Your Own Open Source ASIC: SkyWater-PDK Plans First 130 Nm Wafer In 2020

You might have caught Maya Posch’s article about the first open-source ASIC tools from Google and SkyWater Technology. It envisions increased access to make custom chips — Application Specific Integrated Circuits — designed using open-source tools, and made real through existing chip fabrication facilities. My first thought? How much does it cost to tape out? That is, how do I take the design on my screen and get actual parts in my hands? I asked Google’s Tim Ansel to explain some more about the project’s goals and how I was going to get my parts.

The goals are pretty straightforward. Tim and his collaborators would like to see hardware open up in the same way software has. The model where teams of people build on each other’s work either in direct collaboration or indirectly has led to many very powerful pieces of software. Tim’s had some success getting people interested in FPGA development and helped produce open tools for doing so. Custom ASICs are the next logical step.
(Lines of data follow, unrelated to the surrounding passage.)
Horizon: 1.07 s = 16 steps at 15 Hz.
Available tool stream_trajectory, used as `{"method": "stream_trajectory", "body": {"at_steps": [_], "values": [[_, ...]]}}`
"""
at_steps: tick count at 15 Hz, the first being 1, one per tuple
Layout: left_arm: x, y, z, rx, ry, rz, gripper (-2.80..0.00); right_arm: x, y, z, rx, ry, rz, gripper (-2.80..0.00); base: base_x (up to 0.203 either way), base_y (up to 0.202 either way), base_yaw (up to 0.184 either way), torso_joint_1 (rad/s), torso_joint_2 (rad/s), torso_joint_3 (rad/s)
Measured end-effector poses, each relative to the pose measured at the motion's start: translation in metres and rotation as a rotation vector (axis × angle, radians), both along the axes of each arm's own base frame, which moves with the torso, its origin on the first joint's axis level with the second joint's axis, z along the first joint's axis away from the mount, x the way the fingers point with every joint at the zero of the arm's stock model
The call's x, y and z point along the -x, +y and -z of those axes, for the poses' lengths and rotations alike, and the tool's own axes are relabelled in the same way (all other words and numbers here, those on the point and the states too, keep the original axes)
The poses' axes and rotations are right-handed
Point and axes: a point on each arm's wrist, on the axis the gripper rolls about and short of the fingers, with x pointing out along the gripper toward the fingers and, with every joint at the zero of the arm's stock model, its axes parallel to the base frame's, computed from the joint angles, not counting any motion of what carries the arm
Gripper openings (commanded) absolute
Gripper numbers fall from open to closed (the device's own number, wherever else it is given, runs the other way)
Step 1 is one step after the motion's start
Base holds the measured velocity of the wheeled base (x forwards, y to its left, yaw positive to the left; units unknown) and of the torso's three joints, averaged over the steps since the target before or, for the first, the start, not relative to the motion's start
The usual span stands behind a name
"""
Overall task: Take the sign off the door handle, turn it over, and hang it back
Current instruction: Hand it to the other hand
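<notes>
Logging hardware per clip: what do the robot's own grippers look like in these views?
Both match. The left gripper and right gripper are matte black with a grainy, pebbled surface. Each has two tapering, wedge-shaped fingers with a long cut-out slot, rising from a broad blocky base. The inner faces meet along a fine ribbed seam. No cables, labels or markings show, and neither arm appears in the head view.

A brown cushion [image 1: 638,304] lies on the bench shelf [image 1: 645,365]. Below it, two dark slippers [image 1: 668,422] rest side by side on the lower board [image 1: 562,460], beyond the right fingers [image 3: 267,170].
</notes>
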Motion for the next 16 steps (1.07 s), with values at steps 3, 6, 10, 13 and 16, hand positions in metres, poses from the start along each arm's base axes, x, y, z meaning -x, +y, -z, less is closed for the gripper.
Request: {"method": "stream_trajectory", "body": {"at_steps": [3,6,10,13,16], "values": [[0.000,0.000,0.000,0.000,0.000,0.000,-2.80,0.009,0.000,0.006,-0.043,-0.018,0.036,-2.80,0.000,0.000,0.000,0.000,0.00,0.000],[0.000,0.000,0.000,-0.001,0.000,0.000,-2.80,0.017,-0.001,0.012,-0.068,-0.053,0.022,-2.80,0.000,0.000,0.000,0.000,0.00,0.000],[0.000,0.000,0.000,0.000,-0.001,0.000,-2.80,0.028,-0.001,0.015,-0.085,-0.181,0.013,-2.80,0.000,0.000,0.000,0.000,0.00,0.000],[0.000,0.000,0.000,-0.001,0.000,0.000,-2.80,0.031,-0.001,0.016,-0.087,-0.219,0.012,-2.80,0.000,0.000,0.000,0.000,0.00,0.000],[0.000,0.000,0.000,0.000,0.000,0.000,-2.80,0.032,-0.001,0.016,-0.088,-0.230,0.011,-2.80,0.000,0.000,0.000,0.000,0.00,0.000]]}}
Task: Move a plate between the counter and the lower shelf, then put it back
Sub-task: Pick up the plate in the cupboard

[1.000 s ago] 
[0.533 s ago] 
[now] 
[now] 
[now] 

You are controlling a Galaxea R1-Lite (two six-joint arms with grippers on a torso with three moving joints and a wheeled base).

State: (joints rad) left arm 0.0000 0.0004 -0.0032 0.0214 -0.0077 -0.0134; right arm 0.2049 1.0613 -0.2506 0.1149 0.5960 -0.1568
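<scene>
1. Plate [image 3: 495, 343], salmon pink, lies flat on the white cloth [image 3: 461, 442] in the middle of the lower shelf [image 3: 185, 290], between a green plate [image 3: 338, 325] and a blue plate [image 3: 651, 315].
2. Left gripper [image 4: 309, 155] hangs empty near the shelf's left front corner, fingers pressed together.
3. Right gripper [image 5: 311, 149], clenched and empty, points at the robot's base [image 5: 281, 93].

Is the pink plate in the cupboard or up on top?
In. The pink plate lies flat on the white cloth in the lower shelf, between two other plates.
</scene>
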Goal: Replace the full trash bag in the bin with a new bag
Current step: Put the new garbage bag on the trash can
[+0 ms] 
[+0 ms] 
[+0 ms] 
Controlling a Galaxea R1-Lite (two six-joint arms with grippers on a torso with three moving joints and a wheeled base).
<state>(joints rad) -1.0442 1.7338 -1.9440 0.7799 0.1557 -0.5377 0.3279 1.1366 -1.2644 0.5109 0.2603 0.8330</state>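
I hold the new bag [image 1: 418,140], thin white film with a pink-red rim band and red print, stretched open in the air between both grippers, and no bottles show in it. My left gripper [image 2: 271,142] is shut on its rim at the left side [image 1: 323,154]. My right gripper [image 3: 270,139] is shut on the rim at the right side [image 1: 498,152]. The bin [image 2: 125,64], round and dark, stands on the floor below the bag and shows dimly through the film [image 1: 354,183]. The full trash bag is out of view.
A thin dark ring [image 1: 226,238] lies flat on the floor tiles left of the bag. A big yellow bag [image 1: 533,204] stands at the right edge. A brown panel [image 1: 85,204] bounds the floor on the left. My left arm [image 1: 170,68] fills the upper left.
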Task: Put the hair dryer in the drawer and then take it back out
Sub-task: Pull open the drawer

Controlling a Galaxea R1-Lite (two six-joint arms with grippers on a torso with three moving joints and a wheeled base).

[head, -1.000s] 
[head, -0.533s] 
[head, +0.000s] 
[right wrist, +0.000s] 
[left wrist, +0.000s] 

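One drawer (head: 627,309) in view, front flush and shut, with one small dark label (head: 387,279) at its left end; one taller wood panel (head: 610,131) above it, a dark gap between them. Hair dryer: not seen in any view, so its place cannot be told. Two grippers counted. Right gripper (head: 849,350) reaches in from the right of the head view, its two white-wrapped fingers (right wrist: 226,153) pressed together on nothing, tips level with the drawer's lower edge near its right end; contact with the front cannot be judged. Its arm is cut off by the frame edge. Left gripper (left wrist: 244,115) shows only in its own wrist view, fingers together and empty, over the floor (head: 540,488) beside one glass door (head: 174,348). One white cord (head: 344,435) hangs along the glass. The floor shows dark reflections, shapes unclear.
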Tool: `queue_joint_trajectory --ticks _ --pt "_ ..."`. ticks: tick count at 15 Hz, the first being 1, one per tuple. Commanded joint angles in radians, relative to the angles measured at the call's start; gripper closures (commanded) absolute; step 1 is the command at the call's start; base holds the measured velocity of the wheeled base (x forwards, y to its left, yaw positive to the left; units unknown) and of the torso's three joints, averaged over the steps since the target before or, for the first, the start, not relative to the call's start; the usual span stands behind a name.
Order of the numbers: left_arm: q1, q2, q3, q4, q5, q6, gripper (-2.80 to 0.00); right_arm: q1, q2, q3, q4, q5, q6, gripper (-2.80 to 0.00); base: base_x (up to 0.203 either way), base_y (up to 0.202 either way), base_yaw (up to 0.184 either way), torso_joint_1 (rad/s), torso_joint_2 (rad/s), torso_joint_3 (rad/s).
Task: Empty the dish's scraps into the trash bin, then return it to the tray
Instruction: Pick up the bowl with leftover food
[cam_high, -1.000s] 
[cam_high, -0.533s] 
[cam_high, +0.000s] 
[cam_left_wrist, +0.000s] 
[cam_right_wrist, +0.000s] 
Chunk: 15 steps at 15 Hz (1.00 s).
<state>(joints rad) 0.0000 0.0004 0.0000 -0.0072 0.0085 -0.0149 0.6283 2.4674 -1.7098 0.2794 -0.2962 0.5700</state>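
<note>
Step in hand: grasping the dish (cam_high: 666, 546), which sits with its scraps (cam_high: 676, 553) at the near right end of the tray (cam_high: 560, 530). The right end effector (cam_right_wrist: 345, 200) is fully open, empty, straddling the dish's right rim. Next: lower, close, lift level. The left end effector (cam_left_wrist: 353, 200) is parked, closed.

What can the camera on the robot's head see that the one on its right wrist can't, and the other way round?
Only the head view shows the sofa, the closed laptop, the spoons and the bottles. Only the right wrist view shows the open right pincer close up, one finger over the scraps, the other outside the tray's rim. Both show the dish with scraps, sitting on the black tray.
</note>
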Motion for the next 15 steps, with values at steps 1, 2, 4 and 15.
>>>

Who Needs Open Source ASICs?

Of course, FPGAs and ASICs aren’t the answer to every problem. We can’t help but notice that some examples you see — including ours — are sometimes better for learning than actually practical. For example, the classic sample for learning about state machines on an FPGA is a traffic light. Why not? Everyone sort of understands what it is supposed to do, it has clear state logic, and you can make it as simple as you like or quite complex if it senses vehicles and pedestrian crosswalk buttons or changes based on schedules.

However, if you were really building a traffic light, it wouldn’t make a lot of sense to do it in an FPGA. Even the simplest microcontroller would be up to the task and would be cheaper both to buy and in terms of engineering costs by a wide margin.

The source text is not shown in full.